It was a treat to listen and learn from these different perspectives as well as to realize that career planning possibilities directly derive from the choices available around us.  For instance, we discussed the New Orleans Federal Judge's decision to lift the Obama Administration 6 month ban on offshore drilling.  The reasoning given for lifting the ban was its impact on the local communities (i.e. those whose job it is to provide supply and workers to the rigs).  Of course, another argument, just as important, is the devastation on the livelihood of those who were impacted by the current spill in the Gulf, what about them?  The only way to circumvent these chicken and egg debates is to provide highly visible and available new and sustainable career opportunities.  Showing workers that they can get involved in producing cleaner energy and make a decent living out of it will provide a powerful way for people in local communities that depend on money currently generated by off shore drilling to assess the value of learning a new way of working and living more sustainably.  Easier said than done, but starting the conversation is a first step!

Another topic discussed what that of the gap between education and concrete career planning strategies.  If a student takes courses in sustainability but does not find visible opportunities to apply this knowledge in an internship or a first job (because he/she is told that he/she needs to pay her dues first), what kind of signal are we sending to the next generation of sustainability leaders?  Of course the most persistent ones will remain and will be industrious enough to implement career planning strategies to create their own paths.  But for the vast majority of students, they will believe that what they see is all that is available to them.  To make a sizable difference in the mind of our future leaders, social enterprises and socially responsible businesses need to aggressively get out there, and offer case studies in their local universities or offer independent studies or internships or other forms of service learning to demonstrate that there are careers out there that are sustainable and financially rewarding.
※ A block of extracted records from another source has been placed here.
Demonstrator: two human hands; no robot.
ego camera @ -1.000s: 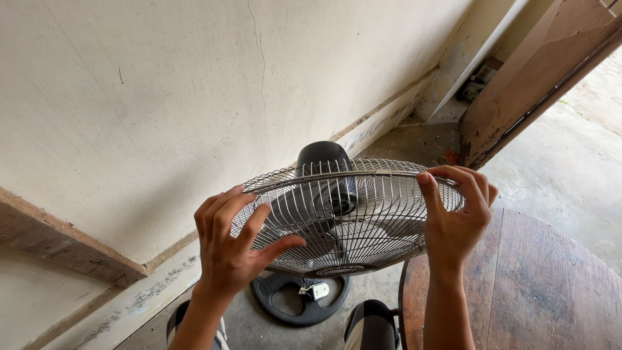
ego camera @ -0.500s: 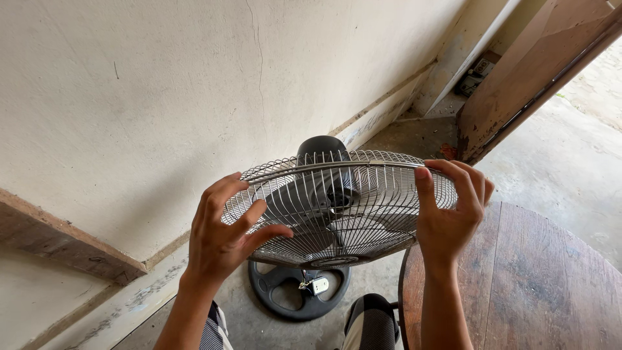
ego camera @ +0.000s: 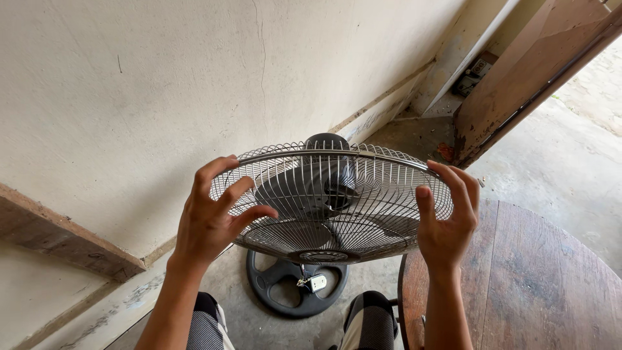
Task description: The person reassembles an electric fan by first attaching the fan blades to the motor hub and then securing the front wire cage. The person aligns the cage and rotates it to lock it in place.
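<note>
A standing fan with a round metal wire guard (ego camera: pixel 337 214) stands in front of me, its grey blades and dark motor housing (ego camera: pixel 327 144) visible through the wires. My left hand (ego camera: pixel 210 220) grips the guard's left rim, fingers curled over the wires. My right hand (ego camera: pixel 447 220) holds the right rim, thumb on the front wires. The guard's face tilts up toward me. The fan's dark round base (ego camera: pixel 291 285) sits on the floor below, with a small white plug (ego camera: pixel 317 282) lying on it.
A cream wall (ego camera: pixel 162 84) runs along the left with a wooden ledge (ego camera: pixel 58 243). A round dark wooden table (ego camera: pixel 531 285) is at lower right. A wooden door (ego camera: pixel 525 78) stands at upper right above the concrete floor (ego camera: pixel 557 168). My knees show at the bottom edge.
The guard's face has tilted and widened toward me and shifted slightly left and up in view. Both hands stayed on its rim, sliding a little with it.
</note>
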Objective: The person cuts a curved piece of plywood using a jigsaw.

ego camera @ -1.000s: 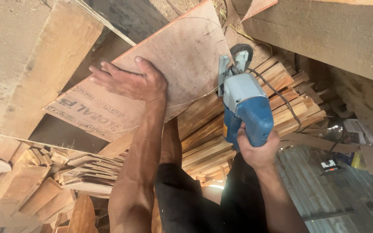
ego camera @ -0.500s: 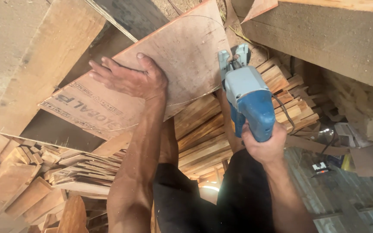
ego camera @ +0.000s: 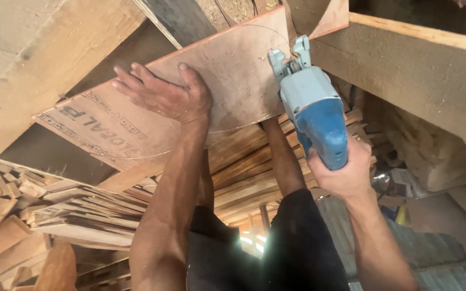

A final thought that emerged for me as an educator is that, in our community, many children (and their parents) don't think about the consequences of their consumption habits.  There are wonderful materials and frameworks out there to engage kids and their parents in that conversation, but too few people take the time to make this a conversation topic at home and at work.  I wish that all students in K-12 would be exposed to videos or educational materials such as the 'Story Of Stuff' video.  This video is a great jumping off point for a lively debate about where what we consume comes from, about where what we throw away goes, and about the global interdependence that exists between consumption of cheap goods in industrialized countries and the poor labor conditions of the goods' producers in developing countries.  Exposing kids to this circle of consumption might inspire more kids to ask questions at home and to modify their behaviors while they are kids.  This in turn might move the needle when it comes to the next generation of responsible leaders.  If they understand as children that they vote with their dollars as consumers, they might integrate that thought process into their career planning strategies and get business done better based on these principles as business or community leaders.

Overall, the panel reminded all of us that nothing is easy, and that opening a dialogue about the necessary transition towards cleaner energy has large repercussions on all aspects of a community, including on the career opportunities and career planning strategies available to build a better future through clean energy choices.

Photo Credit.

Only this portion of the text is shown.